I don't think readers are dying out, but finding the time to read is becoming an ever-bigger issue. How do we slow the pace of the average person's lifestyle, to give them more time to cultivate their mind? A question the politicians should be talking about, perhaps. Have any of the US presidential candidates touched on the problem?
As far as I know, no U.S. presidential candidates have tackled the reading crisis as a campaign issue, although Laura Bush has definitely been an advocate for books and literacy over the years. I think this issue is going to have to be combatted at a grass-roots level, not led by the ever-distracted government, although the NEA is trying to do things.
Below is the text of the Advertising Age column. --Laura
The Written Word? It's So Totally Over, According to Mr. IPod
Nobody Reads Anymore, Steve Jobs Says. YouTube Addicts Might Agree -- but What Is 'Reading,' Anyway?
By Simon Dumenco
Published: January 28, 2008
By all rights I shouldn't be writing this -- and for God's sake, you certainly shouldn't be reading it! Because reading is, officially, dead.
I have that on good authority -- from no less a trendmonger and trendsetter than Apple chief Steve Jobs, whom reporter John Markoff of The New York Times quoted last week as saying that the Amazon Kindle -- that much-hyped e-reader for wordy products such as books, newspapers and magazines -- is doomed.
Prose by any other name? The medium may be different, but the activity is the same.
Prose by any other name? The medium may be different, but the activity is the same.
"It doesn't matter how good or bad the product is," Jobs told Markoff. "The fact is that people don't read anymore. Forty percent of the people in the U.S. read one book or less last year. The whole conception is flawed at the top because people don't read anymore."
At this point you should go check to see what's new on YouTube.
But if you -- you freak, you anachronism, you dying breed -- are still with me, then let's try to parse the math, and Jobs' grim logic, together.
While it's generally taken for granted that the newspaper industry is doomed and the magazine industry is under siege, it's worth noting that the book-publishing industry has been holding its own.
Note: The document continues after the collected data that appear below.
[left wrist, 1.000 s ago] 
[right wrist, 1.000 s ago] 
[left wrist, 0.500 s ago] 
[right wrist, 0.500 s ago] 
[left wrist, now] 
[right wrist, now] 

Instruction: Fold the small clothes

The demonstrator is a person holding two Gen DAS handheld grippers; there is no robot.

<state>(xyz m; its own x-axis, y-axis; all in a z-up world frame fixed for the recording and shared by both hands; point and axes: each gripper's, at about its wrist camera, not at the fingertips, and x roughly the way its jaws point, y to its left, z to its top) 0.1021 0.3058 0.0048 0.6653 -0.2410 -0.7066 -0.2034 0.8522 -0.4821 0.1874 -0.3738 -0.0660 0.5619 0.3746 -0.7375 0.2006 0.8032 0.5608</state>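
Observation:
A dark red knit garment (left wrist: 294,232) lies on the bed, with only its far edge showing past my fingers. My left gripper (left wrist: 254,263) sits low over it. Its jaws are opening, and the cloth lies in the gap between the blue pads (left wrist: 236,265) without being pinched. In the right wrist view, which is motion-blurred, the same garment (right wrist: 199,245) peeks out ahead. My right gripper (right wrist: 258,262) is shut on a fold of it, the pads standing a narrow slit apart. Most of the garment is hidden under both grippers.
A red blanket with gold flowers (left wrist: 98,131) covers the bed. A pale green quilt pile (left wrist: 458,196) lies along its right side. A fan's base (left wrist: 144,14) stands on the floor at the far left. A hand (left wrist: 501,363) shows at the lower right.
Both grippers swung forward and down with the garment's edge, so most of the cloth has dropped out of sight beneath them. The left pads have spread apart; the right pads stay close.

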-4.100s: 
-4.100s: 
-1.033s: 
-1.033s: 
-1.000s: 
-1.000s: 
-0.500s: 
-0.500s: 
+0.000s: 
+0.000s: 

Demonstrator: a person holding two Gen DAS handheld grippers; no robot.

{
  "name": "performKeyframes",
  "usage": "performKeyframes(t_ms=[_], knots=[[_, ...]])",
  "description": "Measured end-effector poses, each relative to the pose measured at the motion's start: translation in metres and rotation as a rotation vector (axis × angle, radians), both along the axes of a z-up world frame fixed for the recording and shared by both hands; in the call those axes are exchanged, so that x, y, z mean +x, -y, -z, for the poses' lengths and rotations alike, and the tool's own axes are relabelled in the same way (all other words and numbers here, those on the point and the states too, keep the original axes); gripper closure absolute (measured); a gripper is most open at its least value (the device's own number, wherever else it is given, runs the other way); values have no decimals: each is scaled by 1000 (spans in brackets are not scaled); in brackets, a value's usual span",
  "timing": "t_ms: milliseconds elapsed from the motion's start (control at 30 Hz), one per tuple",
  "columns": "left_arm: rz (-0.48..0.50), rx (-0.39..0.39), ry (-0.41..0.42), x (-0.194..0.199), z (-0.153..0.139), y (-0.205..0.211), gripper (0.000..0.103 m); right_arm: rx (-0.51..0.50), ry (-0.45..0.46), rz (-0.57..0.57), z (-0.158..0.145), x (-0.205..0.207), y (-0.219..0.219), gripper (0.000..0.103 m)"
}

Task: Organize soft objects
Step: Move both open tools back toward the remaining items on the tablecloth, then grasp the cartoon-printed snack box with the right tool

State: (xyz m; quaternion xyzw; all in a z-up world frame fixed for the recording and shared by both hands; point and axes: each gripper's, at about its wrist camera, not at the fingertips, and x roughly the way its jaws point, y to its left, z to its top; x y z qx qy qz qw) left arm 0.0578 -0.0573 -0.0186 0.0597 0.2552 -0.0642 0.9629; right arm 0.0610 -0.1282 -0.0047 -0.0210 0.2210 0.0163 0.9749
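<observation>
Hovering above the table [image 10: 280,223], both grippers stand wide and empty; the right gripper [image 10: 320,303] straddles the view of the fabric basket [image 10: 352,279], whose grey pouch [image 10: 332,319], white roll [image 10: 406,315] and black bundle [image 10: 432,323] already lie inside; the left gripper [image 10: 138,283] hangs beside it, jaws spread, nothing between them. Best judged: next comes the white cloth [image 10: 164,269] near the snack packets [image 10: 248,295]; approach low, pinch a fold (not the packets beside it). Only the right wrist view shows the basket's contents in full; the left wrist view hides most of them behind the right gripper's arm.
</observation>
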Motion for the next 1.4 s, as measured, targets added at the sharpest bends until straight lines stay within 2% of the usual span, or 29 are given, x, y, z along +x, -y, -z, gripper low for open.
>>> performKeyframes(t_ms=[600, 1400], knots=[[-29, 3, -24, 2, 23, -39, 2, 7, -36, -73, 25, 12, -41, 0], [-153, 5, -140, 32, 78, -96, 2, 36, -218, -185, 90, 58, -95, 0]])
According to the Association of American Publishers, in 2006 (2007 figures aren't out yet), "trade sales of adult and juvenile books grew 2.9% to $8.3 billion, a compound growth rate of 3.7% per year since 2002. The strongest growth in this category came from adult paperback books, whose sales last year rose 8.5% to ... $2.3 billion. Adult hardbound books [grew] 4.1% to $2.6 billion."
As for Jobs' stat, it seems he extrapolated it from an old National Endowment for the Arts study, which found that in 2002, just 57% of American adults reported reading a book. Then again, according to an Associated Press-Ipson poll released last August, 27% of American adults read no books last year -- ergo, nearly three-quarters did. In fact, the poll revealed that the "typical American adult" read four books last year.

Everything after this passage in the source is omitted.